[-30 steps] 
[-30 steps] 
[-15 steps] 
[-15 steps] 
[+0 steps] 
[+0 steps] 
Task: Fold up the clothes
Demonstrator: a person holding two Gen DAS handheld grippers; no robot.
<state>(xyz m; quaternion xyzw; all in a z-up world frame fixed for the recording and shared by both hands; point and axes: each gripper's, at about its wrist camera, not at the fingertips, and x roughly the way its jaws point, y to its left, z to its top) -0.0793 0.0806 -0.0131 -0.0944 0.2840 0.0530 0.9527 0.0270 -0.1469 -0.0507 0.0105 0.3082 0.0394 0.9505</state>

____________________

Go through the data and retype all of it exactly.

[-30 steps] 
[-30 steps] 
[-15 steps] 
[-15 steps] 
[+0 steps] 
[+0 steps] 
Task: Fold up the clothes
Demonstrator: a person holding two Gen DAS handheld grippers; no robot.
<state>(xyz m; quaternion xyzw; all in a z-up world frame fixed for the recording and shared by both hands; point and axes: each gripper's, at about its wrist camera, not at the fingertips, and x roughly the way its jaws point, y to its left, z to its top) -0.0793 0.0806 -0.0131 -0.0944 0.2840 0.0530 0.9527 0.0270 -0.1469 -0.0507 0.0105 0.3082 0.0394 0.9505</state>

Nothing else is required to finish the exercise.